Strategic Expansion in Southeast Asia

In parallel with its activities in the Middle East, ADES has recently extended its presence in Southeast Asia. In September, the company acquired two jack-up rigs for $190 million from Vantage Drilling International. This acquisition marks ADES’s entry into the Malaysia-Thailand joint development area, a key region for the energy sector. The operation allows ADES to diversify its assets and establish itself in new high-potential markets.

In May, ADES strengthened its position in Thailand by signing a contract with PTT Exploration and Production (PTTEP), the country’s national oil and gas company. This strategic partnership is part of ADES’s desire to develop its activities in Asia and collaborate with major industry players.

Development in Kuwait and Egypt

In Kuwait, ADES won six contracts in May, significantly expanding its operational fleet in the country. These contracts cover the four rigs already in service as well as two new units under construction. According to forecasts, ADES will have tripled its contracted fleet in Kuwait by 2025, increasing from four to twelve rigs. This expansion is supported by information from S&P Global Commodity Insights, which highlights ADES’s growing importance in the region.

In Egypt, the company concluded in March a 10-year service agreement aimed at increasing production on two mature sites. This contract reflects ADES’s commitment to optimizing production on existing fields and establishing sustainable partnerships in the Egyptian energy sector. Egypt, being ADES’s country of origin, remains a crucial market for the company.

A Diversified International Portfolio

Currently, ADES operates 49 jack-up rigs and 38 onshore rigs across nine countries, including India, Egypt, and Qatar. This geographical diversification allows the company to minimize risks associated with a single market and take advantage of global opportunities in the oil and gas services sector. ADES’s presence on multiple continents strengthens its ability to meet the varied needs of its clients and adapt to market fluctuations.

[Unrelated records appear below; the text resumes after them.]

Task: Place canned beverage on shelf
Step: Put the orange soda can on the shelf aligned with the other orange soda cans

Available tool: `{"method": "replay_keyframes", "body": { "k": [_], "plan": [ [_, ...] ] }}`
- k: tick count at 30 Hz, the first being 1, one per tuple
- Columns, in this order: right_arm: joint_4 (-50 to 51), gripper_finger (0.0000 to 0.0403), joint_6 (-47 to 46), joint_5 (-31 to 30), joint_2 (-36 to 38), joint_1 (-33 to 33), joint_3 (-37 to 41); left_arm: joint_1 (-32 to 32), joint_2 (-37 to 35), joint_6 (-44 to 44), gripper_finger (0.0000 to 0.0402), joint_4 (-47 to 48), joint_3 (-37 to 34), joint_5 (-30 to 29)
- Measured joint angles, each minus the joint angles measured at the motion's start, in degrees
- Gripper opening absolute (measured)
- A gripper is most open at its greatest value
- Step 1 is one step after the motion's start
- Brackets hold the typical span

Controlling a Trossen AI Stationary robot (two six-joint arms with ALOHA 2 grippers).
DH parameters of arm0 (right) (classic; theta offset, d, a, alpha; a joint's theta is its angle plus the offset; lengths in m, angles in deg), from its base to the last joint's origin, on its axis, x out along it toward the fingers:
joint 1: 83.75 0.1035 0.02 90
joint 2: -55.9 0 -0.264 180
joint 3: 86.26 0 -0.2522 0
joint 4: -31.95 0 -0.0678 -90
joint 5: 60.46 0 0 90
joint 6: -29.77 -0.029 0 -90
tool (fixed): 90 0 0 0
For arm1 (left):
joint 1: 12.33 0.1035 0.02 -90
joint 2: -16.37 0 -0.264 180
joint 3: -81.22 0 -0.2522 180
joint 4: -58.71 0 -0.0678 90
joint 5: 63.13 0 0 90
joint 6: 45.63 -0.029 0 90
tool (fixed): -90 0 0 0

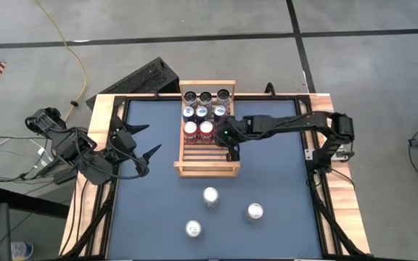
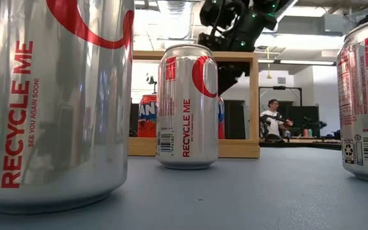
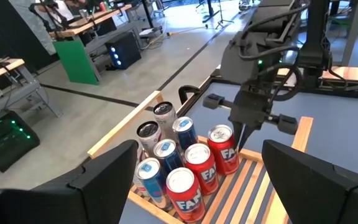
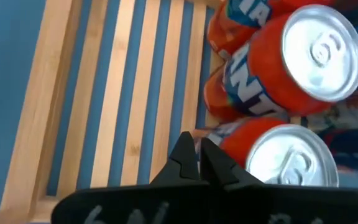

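The light-wood slatted shelf (image 1: 207,161) stands at the table's middle, toward the far side. Its far half holds dark-topped, blue and red cans; two red cans (image 1: 198,130) form the nearest row. My right gripper (image 1: 232,154) is shut and slants down over the bare slats (image 4: 135,99), just right of the right-hand red can (image 3: 224,149). Three silver cans (image 1: 210,196) (image 1: 255,211) (image 1: 194,229) stand upright on the blue mat nearer the front. My left gripper (image 1: 151,139) hangs open at the table's left, holding nothing. My right gripper's shut fingertips (image 4: 185,149) point down at a slant close beside the side of a red can (image 4: 253,93) in the shelf. I cannot tell whether they touch the can or the slats.
The shelf's right column beside the red cans and its near rows are bare slats. A raised wooden rail (image 1: 207,171) closes the shelf's near end. The table has a wooden rim (image 1: 100,123). In the low view a person (image 2: 273,115) sits far behind the table.
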Motion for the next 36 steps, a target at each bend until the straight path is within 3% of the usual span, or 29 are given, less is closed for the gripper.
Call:
{"method": "replay_keyframes", "body": {
  "k": [36],
  "plan": [
    [3.78, 0.0000, -0.91, -3.88, -0.62, -1.24, 0.06, -0.01, 0.00, 0.61, 0.0334, -0.04, 0.00, 0.02]
  ]
}}
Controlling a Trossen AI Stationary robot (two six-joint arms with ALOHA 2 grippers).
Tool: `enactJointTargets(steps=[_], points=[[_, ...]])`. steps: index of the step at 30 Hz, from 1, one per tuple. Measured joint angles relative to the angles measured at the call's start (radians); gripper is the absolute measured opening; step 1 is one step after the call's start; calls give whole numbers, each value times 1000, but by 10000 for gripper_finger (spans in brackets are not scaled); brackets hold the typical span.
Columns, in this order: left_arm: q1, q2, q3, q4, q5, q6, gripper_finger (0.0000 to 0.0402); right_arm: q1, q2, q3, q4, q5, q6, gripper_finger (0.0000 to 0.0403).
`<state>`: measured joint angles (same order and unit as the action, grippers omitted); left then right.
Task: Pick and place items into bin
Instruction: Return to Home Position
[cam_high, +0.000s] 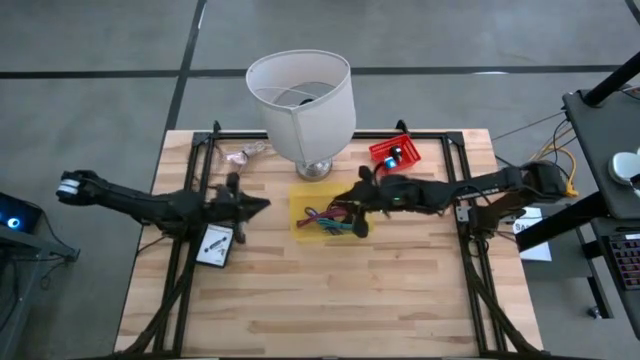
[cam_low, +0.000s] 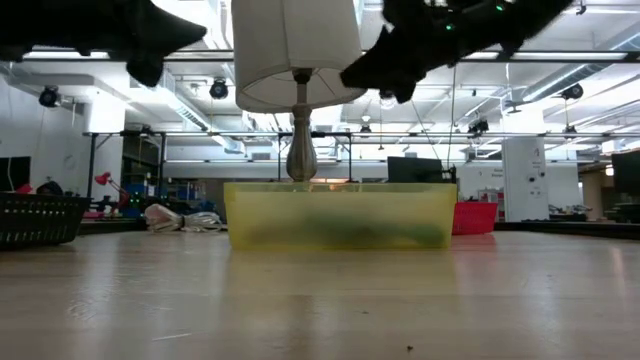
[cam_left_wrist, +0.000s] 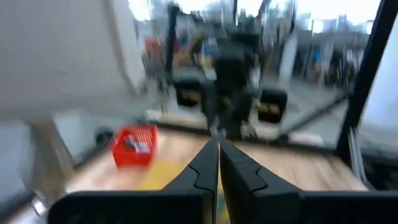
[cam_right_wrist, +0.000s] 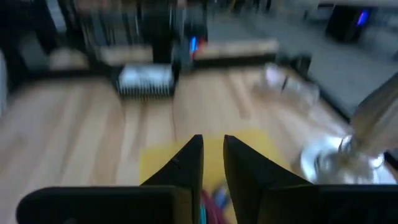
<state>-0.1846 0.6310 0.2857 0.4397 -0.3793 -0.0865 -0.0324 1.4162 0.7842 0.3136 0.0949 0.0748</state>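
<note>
Loose oddments (magenta and teal sticks, purple looped cord, dark cable) heaped in shallow translucent yellow plastic tray, just on near side of white-shaded table lamp. Probably all light. Sticks stiff and likely slick, best pinched mid-length. Cord and cable limp, best taken at a loop, apt to drag neighbours along. Right gripper over tray beside lamp's base, fingers slightly parted, empty. Left gripper on lamp's other side, fingers pressed together on nothing.

a yellow tray sits mid-table, white lamp behind it, black bin at left.
</note>
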Motion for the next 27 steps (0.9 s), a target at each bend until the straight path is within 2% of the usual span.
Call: enactJointTargets(steps=[2,5,10,15,16,19,23,27], points=[[15,-64,-54,60,8,31,0,-9,-31,-81,154,0,32,51],[40,-153,-105,35,42,42,0,-15,-66,-180,298,1,70,51],[50,-279,-114,-150,81,41,0,-13,-127,-269,321,1,119,51],[50,-473,-82,-452,89,14,0,-14,-189,-325,320,2,154,51],[50,-511,-82,-485,91,2,0,-14,-200,-330,319,2,154,51],[50,-610,-99,-441,100,-10,0,-14,-218,-335,323,2,148,51],[50,-598,-114,-456,132,-9,0,-14,-220,-347,373,1,121,51],[50,-566,-164,-395,176,-44,0,-14,-220,-426,607,1,139,51]])
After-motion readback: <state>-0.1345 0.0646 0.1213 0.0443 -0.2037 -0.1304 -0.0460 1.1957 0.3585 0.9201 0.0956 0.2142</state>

ADES’s strategy is to expand its international reach while consolidating its relationships with national and international oil companies. The long-term contracts obtained with Saudi Aramco and other key partners illustrate this approach. By investing in new markets and increasing its fleet of rigs, ADES aims to grow its market share and strengthen its position among the leading drilling service providers.

Outlook for the Energy Services Sector

The renewal of contracts with Saudi Aramco comes in a context of growing demand for drilling services worldwide. National oil companies, particularly in the Middle East, are seeking to increase their production to meet global energy needs. Companies like ADES play an essential role by providing the expertise and resources necessary to support these objectives.

ADES’s expansion into regions such as Southeast Asia and the Middle East reflects a broader industry trend, where energy service providers seek to diversify their operations. This diversification is crucial to maintain growth and financial stability in the face of oil price fluctuations and regulatory changes.